PROBLEM DETAILS
Leaving all pictures out, output exactly and only the line containing "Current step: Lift" and the lines that follow it to the end of the material below.
** DATASET SECTION follows **
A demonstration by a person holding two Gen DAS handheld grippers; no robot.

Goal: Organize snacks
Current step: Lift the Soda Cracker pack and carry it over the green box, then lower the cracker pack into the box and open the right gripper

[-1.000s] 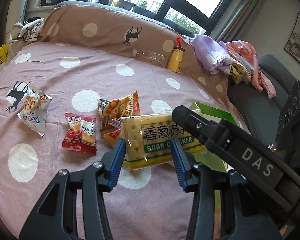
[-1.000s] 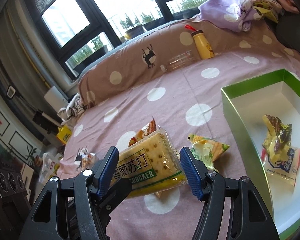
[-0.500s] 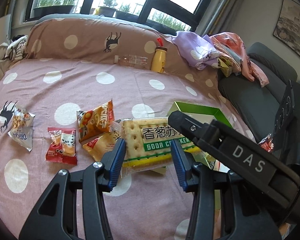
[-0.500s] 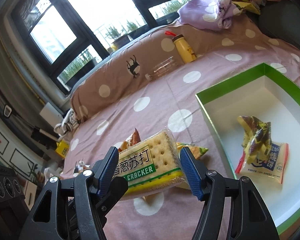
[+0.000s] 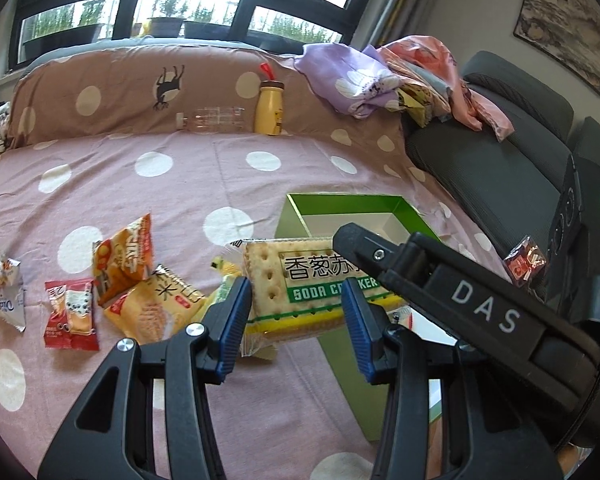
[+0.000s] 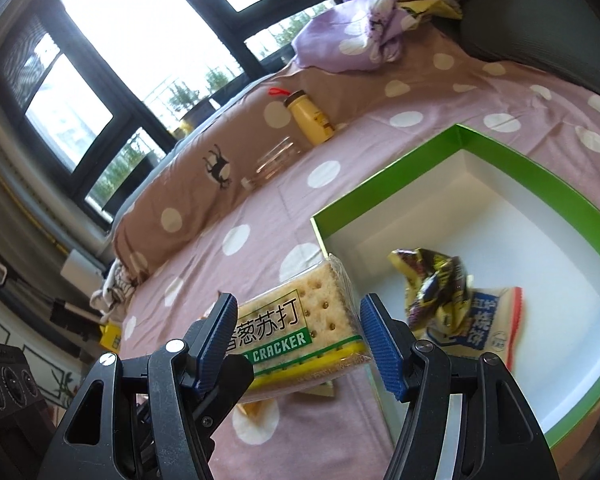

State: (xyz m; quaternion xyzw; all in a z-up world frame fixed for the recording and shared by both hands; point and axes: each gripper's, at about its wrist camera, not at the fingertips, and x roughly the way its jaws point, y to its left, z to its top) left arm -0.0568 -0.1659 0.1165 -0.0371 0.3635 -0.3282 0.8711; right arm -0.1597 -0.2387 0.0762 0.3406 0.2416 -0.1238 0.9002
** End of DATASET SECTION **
RESPONSE
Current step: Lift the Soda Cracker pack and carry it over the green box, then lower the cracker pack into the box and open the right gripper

[-1.000s] 
[-1.000s] 
[-0.500s] 
[-0.500s] 
[+0.000s] 
[+0.000s] 

State: (xyz m; quaternion xyzw; all in a z-up world frame fixed for the recording and shared by both hands; point and axes: each gripper's, at about its wrist camera, not at the fingertips, and x roughly the way its jaws point, y to its left, z to its top) left arm -0.0568 -0.1659 0.1165 -0.0371 0.3635 -0.3282 0.8711; right arm -0.1597 -0.2387 0.0762 0.3406 0.2416 -0.1238 0.9002

Nothing more is needed for this answer.